Beberapa penelitian menunjukkan bahwa status nutrisi menurun selama proses perawatan karena asupan nutrisi yang kurang optimal. Pada pasien rawat inap usia lanjut, jelas sekali bahwa malnutrisi saat rawat inap tidak serta merta memprediksi rendahnya asupan nutrisi saat perawatan. Faktanya, beberapa pasien bernutrisi baik ternyata makan dengan buruk, menunjukkan grup pasien kedua yang seharusnya diidentifikasi segera pada masa awal masuk ke rumah sakit untuk mecegah malnutrisi. Kondisi ini menunjukkan pentingnya skrining dan re-skrining pasien usia lanjut untuk mengidentifikasi tidak hanya pasien yang telah mengalami malnutrisi tetapi juga pasien yang berresiko mengalami rendah asupan gizi selama masa rawat inap. Walaupun skrining malnutrisi umum digunakan untuk mengidentifikasi malnutrisi yang telah ada, belum ada instrumen skrining yang secara proaktif mengidentifikasi pasien yang berresiko rendah asupan nutrisi selama rawat inap. Kenyataan ini melatari penelitian yang dilakukan Young et al.

Penelitian yang dilakukan Young et al ini bertujuan untuk membandingkan instrumen-instrumen skrining terhadap instrumen penilaian nutrisi. Hasil penelitian menunjukkan bahwa MNA dapat mengidentifikasi pasien rawat inap usia lanjut yang termasuk resiko malnutrisi dan yang sudah mengalami malnutrisi. Sebaliknya SGA hanya dapat mengidentifikasi kasus malnutrisi saja. Ini berarti MNA dapat menjadi instrumen yang cocok ketika pelayanan yang diberikan bertujuan untuk mencegah malnutrisi atau bila disebuah rumah sakit terdapat tenaga ahli gizi yang memadai. Sedangkan, SGA akan lebih cocok pada seting akut untuk mengidentifikasi malnutrisi yang sudah ada untuk memprioritaskan perawatan dalam rentang waktu pendek selama masa rawat inap.

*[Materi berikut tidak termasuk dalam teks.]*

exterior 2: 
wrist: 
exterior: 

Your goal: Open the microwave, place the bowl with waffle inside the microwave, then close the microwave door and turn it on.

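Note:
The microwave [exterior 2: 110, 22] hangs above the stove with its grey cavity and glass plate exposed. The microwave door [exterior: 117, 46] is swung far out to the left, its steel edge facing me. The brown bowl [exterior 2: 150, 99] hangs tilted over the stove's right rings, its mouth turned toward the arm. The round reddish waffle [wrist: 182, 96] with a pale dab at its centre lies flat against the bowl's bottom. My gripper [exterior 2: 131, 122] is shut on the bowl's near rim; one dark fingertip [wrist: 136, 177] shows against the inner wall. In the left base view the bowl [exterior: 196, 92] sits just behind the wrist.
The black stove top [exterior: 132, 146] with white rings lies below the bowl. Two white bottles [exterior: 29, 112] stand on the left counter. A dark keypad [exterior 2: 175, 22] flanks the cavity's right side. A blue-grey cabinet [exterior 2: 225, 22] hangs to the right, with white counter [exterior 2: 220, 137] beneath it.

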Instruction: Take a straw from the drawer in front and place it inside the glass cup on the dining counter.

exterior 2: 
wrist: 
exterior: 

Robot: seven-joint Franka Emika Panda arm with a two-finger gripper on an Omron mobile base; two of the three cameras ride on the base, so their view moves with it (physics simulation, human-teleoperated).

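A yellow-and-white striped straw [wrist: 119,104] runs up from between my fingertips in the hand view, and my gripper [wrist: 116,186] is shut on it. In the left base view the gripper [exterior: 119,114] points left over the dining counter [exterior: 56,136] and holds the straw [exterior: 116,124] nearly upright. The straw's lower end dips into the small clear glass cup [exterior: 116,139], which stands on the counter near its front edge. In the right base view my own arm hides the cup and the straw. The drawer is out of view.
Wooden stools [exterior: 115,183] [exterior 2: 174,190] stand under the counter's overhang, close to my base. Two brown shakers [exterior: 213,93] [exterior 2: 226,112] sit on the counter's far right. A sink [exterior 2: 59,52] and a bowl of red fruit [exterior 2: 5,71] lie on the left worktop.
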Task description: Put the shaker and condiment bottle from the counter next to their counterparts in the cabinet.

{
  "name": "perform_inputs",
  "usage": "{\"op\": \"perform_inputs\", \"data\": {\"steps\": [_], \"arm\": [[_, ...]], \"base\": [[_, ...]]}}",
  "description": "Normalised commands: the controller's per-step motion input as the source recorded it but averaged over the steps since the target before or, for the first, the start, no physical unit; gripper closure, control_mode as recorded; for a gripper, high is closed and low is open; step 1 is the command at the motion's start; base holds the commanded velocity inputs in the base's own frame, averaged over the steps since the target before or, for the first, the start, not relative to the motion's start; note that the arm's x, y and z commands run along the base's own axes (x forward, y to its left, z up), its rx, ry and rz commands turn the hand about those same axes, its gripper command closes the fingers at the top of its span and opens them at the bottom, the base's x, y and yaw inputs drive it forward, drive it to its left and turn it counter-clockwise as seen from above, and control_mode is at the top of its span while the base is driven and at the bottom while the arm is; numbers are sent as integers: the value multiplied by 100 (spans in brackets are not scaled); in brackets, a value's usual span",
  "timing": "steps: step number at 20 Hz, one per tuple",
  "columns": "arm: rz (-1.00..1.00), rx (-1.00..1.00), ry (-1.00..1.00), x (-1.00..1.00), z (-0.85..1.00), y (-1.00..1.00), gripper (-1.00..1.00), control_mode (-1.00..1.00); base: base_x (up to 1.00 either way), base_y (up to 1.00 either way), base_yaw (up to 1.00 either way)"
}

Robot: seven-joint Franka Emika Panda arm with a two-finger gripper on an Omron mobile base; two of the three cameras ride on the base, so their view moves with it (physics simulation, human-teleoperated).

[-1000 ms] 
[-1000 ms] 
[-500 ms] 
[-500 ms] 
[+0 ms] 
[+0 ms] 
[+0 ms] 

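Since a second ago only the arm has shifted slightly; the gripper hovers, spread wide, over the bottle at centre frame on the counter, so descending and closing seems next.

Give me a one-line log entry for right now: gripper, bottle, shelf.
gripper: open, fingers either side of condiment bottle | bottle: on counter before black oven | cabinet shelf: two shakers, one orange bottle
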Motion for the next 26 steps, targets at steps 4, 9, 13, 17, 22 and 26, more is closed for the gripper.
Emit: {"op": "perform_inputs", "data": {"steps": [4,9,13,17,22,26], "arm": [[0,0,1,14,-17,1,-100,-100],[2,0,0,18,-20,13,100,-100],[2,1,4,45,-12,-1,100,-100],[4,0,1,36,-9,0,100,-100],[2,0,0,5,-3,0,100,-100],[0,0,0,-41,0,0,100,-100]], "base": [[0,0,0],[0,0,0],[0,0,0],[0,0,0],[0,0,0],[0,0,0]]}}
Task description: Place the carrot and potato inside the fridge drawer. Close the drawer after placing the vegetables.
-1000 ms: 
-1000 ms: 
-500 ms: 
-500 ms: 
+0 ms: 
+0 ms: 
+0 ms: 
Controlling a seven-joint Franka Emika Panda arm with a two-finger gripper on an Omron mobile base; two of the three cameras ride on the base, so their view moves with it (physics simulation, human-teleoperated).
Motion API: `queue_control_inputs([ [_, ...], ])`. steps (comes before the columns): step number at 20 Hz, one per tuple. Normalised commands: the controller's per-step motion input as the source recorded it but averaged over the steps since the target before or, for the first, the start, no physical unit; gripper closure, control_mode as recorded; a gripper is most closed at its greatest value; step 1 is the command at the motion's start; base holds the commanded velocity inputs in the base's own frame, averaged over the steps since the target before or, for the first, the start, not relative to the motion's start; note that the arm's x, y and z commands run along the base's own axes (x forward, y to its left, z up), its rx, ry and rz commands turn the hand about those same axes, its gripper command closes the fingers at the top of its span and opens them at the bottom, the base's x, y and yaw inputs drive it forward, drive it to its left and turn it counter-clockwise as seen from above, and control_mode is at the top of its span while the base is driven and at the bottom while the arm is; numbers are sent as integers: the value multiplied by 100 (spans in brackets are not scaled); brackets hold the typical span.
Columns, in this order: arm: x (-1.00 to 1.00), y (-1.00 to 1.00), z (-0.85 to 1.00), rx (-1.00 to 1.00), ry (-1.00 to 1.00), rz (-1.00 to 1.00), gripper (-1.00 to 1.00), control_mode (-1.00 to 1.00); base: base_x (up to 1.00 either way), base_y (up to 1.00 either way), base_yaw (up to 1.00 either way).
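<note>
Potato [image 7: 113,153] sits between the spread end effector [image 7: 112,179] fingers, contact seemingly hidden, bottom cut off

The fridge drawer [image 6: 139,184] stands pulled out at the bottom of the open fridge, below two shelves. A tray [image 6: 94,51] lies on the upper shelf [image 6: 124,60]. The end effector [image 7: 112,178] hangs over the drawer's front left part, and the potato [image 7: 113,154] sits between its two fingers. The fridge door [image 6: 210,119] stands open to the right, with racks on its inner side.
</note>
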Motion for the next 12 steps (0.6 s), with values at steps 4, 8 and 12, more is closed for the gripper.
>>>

Secara ringkas, semua instrumen skrining nutrisi, selain Rapid Screen, akurat dalam mengidentifikasi malnutrisi menggunakan SGA sehingga direkomendasikan untuk digunakan pada pasien rawat inap usia lanjut. Walaupun MNA-SF juga akurat, sebaiknya hanya digunakan ketika rumah sakit memiliki sumber daya yang memadai untuk melakukan penilaian nutrisi dan melakukan intervensi bagi semua pasien berresiko. Ketika menentukan instrumen skrining yang akan digunakan dalam praktek, klinisi harus mempertimbangkan kesederhanaan dan kemudahan implementasi instrumen dan sumber daya yang tersedia untuk menyediakan perawatan nutrisi untuk merawat semua pasien berresiko. Instrumen yang masuk dalam kategori akurat dan mudah digunakan diantaranya adalah MST. Dalam proses perawatan nutrisi juga harus diperhatikan bahwa perlu ada re-skrining dan monitoring asupan nutrisi untuk memungkinkan identifikasi awal dan mencegah penurunan nutrisi. Alasannya, tidak ada satupun instrumen yang dapat memprediksi rendahnya asupan nutrisi selama masa rawat inap.

Sumber: Young AM et al., 2013, Malnutrition screening tools: Comparison against two validated nutrition assessment methods in older medical inpatients, Nutrition: 29 (2013) 101–106.